I hoped I would never post this discussion

Yesterday we got the news we never wanted to hear.  My friends on this site know about my husband's 6+ year battle with colon cancer that had spread into his lungs by the time it was diagnosed.  The oncologist was sure Ian's first bludgeoning with Oxalyplatin IV chemo and Xeloda (5FU) chemo tablets would buy him 1-2yrs remission.  Ian dug deep and slowly got better and stronger and went back to his hard physical job as a truck mechanic and we went back to our "normal" lives together knowing that time was precious. 

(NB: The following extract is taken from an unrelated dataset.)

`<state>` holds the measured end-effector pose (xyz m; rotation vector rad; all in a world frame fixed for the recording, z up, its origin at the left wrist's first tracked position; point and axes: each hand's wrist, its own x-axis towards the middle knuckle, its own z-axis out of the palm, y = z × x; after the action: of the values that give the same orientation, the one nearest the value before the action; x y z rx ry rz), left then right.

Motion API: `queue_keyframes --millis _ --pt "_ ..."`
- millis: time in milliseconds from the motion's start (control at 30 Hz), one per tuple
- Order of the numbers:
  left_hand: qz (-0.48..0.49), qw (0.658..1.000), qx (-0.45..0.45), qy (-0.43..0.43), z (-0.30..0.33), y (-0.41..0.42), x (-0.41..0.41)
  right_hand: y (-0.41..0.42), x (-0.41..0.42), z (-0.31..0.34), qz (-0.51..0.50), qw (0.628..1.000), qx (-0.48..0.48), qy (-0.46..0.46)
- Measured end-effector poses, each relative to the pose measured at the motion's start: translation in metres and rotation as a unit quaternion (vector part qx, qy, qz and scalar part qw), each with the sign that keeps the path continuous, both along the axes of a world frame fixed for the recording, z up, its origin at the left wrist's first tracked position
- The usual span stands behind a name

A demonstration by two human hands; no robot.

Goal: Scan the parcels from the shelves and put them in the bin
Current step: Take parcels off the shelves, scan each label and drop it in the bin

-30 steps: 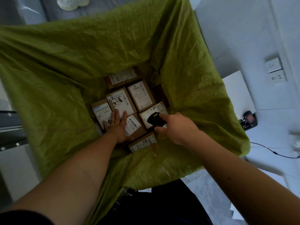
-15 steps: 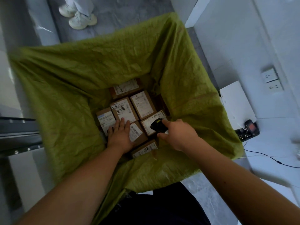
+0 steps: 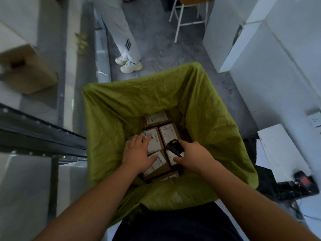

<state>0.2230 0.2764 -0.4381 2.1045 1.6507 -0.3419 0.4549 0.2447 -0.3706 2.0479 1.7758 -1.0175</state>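
Note:
A bin lined with a green bag stands in front of me. Several brown parcels with white labels lie packed at its bottom. My left hand hovers over or rests on the parcels with its fingers spread and straight; contact is hard to judge. My right hand grips a black handheld scanner, its head pointing up-left over the parcels. Both forearms reach down into the bin.
A person in white trousers and pale shoes stands beyond the bin. A cardboard box sits on shelving at the left, with a dark metal rail below it. White cabinets, white sheets and a black cradle are at the right.
The view has pulled up and back, so the bin looks smaller. My left hand has shifted toward the upper parcels. My right hand still holds the scanner.

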Motion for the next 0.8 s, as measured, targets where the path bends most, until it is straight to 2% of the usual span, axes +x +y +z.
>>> queue_keyframes --millis 200,333,467,600,800 --pt "0.087 0.994 0.055 0.046 0.049 -0.025 0.005 0.018 0.018 0.011 0.153 0.986 0.062 -0.008" --pt "0.15 0.981 0.102 0.074 0.088 -0.057 0.008 0.025 0.022 0.035 0.257 0.963 0.084 0.001" --pt "0.231 0.959 0.144 0.083 0.13 -0.1 0.01 0.022 0.01 0.066 0.353 0.929 0.105 0.048" --pt "0.315 0.929 0.171 0.092 0.172 -0.155 0.004 0.005 -0.02 0.106 0.441 0.881 0.144 0.088" --pt "0.443 0.865 0.185 0.144 0.227 -0.254 -0.013 -0.035 -0.078 0.161 0.572 0.779 0.232 0.107"
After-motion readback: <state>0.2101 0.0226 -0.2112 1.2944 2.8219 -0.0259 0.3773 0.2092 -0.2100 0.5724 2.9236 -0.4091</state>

My friends on this site have (no doubt) got sick of hearing about the wonderful times we had together in that remission that was so hard fought for.  I think I have convinced Newbie that yes, it is all worth it.  It's such a cruel battle but remission is so sweet, extra sweet when it is for so long as Ian's was.  It is so cruel that lots of people who have just as much to live for are denied such a long remission. 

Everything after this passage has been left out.